ずい、と机に体を寄せ、アイラとの距離を詰めた。顔を真っ赤にしているのは可愛らしいが、その好きな人とやらがジョージでないのなら、誰が相手なのか気になるところだ。どうかルイスであれ。そうでなければ困る。この目で推しカプの結婚式を見るのが今の目標であり生きる糧なのだから。


「ひ、秘密……です」

「誰とは聞かないわ。ジョージ様ではないのね?」

「勿論です!」


コクコクと何度も首を縦に振り、アイラは力強く拳を握った。必死な様子が少しだけ面白くなって、エリザはフッと口元を緩めた。


「そう……なら、これ以上は聞かないわ。ああ、でも卒業記念式典の伝統はご存知?その意中の方が学園の生徒なら、卒業記念式典までに仲を深めておくと宜しいわ」

「伝統、ですか?」

「あら、知らない?婚約者や意中の相手とダンスのペアを組むの。私の場合はジョージ様ね。お揃いのリボンやタイ、同じ色味の衣裳で合わせて参加するのが伝統なのよ。恋人関係になくても、お誘いしたらそれは告白と同義ね」


簡単な説明をしながら、エリザは鞄の中から綺麗に折り畳んだ布の束を取り出し、アイラの前に広げた。


「わあ……綺麗」

「宜しければ差し上げるわ。意中の方が三年生なら、もうすぐにでもお話をしないとね」

「え……」

「勿論、式典の衣裳合わせの為に使わなくても良いわ。
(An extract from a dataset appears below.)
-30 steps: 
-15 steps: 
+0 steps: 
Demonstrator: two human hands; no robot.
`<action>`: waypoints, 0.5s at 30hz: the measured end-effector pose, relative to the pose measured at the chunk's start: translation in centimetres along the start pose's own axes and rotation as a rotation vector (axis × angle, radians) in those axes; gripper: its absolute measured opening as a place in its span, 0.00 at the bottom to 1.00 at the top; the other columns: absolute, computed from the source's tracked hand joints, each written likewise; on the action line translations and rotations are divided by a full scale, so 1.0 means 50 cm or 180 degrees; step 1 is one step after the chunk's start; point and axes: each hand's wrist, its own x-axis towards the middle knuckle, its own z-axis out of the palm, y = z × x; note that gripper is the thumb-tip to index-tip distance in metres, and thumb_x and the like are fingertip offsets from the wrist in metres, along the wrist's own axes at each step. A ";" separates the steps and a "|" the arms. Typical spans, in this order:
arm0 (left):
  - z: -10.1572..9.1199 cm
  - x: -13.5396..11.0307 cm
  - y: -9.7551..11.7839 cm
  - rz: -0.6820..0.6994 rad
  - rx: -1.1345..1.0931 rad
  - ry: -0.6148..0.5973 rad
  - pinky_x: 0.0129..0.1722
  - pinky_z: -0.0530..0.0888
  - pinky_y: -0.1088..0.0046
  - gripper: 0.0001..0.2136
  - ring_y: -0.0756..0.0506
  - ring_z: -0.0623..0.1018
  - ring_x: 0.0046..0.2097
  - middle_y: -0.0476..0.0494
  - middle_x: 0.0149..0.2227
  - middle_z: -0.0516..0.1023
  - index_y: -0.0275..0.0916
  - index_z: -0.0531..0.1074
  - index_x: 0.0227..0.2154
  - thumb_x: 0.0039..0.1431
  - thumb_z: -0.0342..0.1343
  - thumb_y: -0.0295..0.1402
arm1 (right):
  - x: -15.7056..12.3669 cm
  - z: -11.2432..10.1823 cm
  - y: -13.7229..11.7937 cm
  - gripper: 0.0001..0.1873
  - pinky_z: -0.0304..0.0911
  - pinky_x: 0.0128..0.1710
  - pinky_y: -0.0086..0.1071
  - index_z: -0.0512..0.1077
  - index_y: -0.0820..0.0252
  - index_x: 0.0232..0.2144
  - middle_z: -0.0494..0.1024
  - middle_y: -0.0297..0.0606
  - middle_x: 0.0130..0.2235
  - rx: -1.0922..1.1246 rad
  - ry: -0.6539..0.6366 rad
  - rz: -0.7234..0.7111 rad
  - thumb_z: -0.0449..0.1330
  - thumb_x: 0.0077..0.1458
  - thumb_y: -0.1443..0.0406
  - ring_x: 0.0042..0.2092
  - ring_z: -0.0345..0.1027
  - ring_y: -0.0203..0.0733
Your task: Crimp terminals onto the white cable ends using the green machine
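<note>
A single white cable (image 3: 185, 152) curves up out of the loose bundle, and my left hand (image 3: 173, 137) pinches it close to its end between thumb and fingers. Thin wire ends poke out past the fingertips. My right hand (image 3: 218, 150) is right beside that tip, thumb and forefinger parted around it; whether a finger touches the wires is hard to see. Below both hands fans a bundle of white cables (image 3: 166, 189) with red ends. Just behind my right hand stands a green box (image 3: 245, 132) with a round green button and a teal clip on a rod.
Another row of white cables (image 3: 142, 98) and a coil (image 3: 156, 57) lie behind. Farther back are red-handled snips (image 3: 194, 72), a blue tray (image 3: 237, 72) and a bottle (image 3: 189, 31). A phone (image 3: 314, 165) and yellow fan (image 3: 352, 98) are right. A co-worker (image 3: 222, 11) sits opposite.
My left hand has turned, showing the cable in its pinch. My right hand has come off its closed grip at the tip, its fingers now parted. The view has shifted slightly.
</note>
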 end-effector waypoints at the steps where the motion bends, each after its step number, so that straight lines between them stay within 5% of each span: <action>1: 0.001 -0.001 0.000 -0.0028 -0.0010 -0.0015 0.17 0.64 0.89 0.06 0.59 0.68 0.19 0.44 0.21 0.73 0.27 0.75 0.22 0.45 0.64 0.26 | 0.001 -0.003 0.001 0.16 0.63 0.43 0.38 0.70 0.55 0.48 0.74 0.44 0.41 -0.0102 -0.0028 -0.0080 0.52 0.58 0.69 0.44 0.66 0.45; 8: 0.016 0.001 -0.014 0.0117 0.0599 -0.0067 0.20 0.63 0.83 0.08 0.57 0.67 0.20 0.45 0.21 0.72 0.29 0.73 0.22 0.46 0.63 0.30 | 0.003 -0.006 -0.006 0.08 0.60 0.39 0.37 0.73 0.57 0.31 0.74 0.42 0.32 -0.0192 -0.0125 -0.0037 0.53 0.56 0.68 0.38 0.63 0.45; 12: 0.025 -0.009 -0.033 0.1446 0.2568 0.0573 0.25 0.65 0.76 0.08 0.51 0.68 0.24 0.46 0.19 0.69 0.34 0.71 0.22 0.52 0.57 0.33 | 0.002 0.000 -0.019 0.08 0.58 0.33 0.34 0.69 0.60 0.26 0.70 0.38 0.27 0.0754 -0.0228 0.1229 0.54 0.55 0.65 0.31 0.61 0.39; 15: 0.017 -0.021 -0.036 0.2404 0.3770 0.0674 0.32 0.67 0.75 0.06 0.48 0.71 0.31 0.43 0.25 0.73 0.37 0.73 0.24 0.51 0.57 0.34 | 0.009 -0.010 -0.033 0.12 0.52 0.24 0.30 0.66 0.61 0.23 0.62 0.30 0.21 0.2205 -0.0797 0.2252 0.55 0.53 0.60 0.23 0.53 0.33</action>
小さな布だけれど、何かに使えるでしょうから好きに使って」

「あのう……これ、とても上等なものだとすぐに分かるのですけれど」

「そりゃあ、公爵家の子息が選ぶものですもの。それなりに良いものを選ぶわ」


布を一枚手に取り、アイラは困ったように眉尻を下げる。この反応を見る限り、好きな人とやらとの進展はあまりしていないようだ。

布を渡されても、卒業記念式典で衣裳を合わせましょうと誘える程の親密度が無い。つまり、今のところルイスルートにも入っていない。


「本当に、宜しいのですか?公爵家の子息ということは、これはジョージ様が集めたのでは?」

「ええ、勿論。でも良いの。私が貰ったのだから、どう使おうと、誰に渡そうと私の自由だもの」


ふふんと笑ったエリザの前で、アイラは諦めたように小さく笑った。小さく礼を言って、布をきちんと畳んで鞄の中にしまい込んだ。


「あの……私、エリザさんを誤解していたかもしれません」

「あら、そうなの?」

「はい。その……怖い方なのかもしれないと、思って」

「それを私本人に言ってしまうのね」


素直である事は良い事だ。ゲームのシナリオでも、アイラのこの性格に癒されるとルイスが言っていた。ちなみに、ゲームシナリオ中のエリザはムカつくと評価していたが。


「別に、私は優しい人間ではないし、誤解でも無いと思うわ」

「でも、私が孤児院出身だからといって、嫌がらせをする事はありませんし、可哀想にと憐れむ事もしませんよね」


じっとエリザを見つめるアイラの瞳は、遥か昔の記憶になりつつある故郷の春を思わせる色だった。


「私を、対等な人間として扱ってくださるのは、学園内ではエリザさんだけです」

「……それは」


貴方の事を知っているから。その言葉を口から出す事は出来なかった。

本来のエリザは、アイラの事を知らなかった。二年生になった初日に、クラスに編入してきた女子生徒、男爵家令嬢として紹介されていたが、実は二年前まで孤児院にいたという、由緒正しい公爵令嬢のエリザから見れば、平民と同じ身分。

平民がこの学園にいるなんて!というのが、エリザが最初にアイラに目を突けた理由だった。完全に、いじめっ子の思想である。


「別に、貴方がどんな人であろうと私には関係ないから気にしないだけよ」

「それが、私には嬉しい事なのです」


小さく笑ったアイラの表情は愛らしい。

誰もが彼女を愛する。この世界に、愛される為に生み出された存在。


エリザとは違う、この世界の主役は、静かな図書室で嬉しそうに微笑んでいた。